_Work to complete_.
Once you have located the line containing "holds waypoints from" in the material below, return it exactly along with each line after it through the line containing "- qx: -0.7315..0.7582".

_Information_.
============================================================

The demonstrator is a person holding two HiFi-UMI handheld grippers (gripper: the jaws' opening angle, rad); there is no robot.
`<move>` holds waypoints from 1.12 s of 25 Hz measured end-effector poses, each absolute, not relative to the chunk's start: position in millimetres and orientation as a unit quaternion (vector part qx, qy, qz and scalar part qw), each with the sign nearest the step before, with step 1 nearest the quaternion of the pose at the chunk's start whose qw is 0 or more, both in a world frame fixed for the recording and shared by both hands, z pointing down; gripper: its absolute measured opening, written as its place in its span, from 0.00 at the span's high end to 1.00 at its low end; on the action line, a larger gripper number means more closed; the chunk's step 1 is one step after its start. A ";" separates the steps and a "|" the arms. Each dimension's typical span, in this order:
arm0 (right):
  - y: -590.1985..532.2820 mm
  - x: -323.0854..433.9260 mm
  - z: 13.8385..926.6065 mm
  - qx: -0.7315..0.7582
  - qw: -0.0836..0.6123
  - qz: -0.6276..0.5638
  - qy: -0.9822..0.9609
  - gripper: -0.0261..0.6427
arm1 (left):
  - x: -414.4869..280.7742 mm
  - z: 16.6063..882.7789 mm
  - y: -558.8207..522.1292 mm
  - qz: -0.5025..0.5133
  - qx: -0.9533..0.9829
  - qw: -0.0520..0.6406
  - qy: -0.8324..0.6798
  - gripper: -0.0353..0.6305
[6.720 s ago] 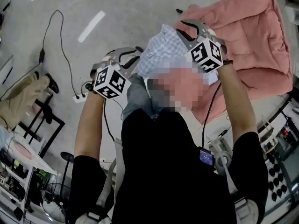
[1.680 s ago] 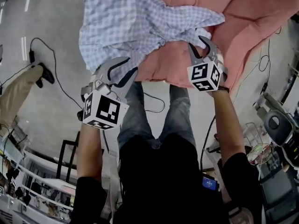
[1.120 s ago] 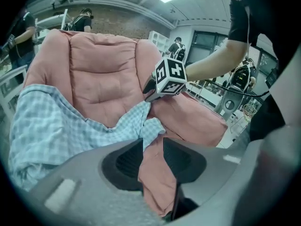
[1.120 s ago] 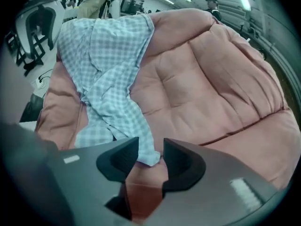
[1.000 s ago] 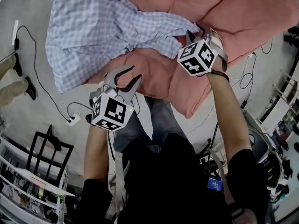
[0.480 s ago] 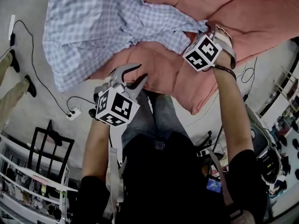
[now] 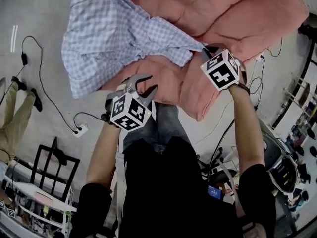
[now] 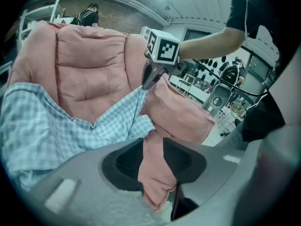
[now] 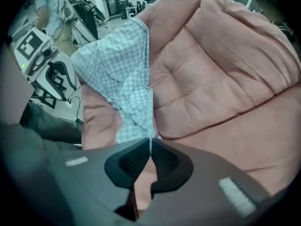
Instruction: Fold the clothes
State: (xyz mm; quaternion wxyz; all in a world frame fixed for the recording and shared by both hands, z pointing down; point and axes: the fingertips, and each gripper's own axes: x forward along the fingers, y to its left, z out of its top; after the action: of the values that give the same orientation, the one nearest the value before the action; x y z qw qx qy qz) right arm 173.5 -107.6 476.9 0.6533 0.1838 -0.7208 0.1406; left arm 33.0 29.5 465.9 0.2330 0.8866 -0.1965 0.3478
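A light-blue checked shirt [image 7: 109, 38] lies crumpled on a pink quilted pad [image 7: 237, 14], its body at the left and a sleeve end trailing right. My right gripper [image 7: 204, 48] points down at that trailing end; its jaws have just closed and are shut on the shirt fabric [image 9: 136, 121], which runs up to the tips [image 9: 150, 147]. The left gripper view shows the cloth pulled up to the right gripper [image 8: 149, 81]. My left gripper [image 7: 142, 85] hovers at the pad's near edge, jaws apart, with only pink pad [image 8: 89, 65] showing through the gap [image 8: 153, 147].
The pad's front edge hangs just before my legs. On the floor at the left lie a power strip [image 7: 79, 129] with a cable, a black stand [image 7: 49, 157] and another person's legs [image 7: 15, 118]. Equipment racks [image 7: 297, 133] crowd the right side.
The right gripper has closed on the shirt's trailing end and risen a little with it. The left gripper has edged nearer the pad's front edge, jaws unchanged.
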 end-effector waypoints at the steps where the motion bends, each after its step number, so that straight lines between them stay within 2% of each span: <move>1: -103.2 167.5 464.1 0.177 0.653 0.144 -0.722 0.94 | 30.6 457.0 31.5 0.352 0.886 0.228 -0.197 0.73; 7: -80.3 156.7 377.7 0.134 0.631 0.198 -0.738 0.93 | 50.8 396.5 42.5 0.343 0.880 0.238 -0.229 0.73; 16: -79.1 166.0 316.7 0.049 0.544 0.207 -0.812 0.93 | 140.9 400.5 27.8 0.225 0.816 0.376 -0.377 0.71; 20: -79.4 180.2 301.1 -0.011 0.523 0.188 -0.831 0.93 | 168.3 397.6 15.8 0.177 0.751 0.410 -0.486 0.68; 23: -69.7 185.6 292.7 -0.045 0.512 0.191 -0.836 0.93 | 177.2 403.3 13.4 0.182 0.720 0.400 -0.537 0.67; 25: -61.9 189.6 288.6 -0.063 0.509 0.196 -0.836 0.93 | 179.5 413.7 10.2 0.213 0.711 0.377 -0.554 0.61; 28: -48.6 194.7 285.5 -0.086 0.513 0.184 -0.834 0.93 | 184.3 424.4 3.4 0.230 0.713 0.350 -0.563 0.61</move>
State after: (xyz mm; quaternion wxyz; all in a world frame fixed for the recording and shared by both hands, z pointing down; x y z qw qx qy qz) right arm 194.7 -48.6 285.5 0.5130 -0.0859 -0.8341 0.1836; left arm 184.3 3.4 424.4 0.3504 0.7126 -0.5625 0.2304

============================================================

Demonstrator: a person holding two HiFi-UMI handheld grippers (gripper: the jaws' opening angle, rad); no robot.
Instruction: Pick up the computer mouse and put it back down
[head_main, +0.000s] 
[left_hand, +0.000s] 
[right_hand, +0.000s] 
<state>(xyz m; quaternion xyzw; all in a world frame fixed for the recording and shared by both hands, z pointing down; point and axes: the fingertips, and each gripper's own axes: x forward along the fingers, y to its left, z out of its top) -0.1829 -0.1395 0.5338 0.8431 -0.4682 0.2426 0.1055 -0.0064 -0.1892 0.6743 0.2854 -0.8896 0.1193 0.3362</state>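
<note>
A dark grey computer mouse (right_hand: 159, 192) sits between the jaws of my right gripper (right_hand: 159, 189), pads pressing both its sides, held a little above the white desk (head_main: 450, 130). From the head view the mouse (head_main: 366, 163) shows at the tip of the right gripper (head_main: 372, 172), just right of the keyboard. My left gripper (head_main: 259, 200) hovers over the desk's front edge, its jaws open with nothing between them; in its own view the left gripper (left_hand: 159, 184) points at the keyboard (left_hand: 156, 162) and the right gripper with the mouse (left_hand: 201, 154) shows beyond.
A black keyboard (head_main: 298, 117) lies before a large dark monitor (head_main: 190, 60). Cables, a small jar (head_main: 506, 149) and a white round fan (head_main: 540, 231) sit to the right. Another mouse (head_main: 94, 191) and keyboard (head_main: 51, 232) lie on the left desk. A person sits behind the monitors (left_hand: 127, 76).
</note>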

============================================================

_Answer to the problem_.
`<move>` holds waypoints from 1.12 s of 25 Hz measured end-effector poses, each absolute, not relative to the chunk's start: position in millimetres and orientation as a unit quaternion (vector part qx, qy, qz and scalar part qw), each with the sign nearest the step before, with step 1 nearest the quaternion of the pose at the chunk's start whose qw is 0 or more, both in a world frame fixed for the recording and shared by both hands, z pointing down; gripper: its absolute measured opening, written as its place in its span, from 0.00 at the span's high end to 1.00 at its low end; on the action line, a larger gripper number means more closed; the chunk's step 1 is one step after its start. A ";" separates the steps and a "|" the arms. Each dimension's typical span, in this order:
arm0 (right):
  - y: -590.1985..532.2820 mm
  - x: -323.0854..433.9260 mm
  - z: 13.8385..926.6065 mm
  - qx: -0.7315..0.7582

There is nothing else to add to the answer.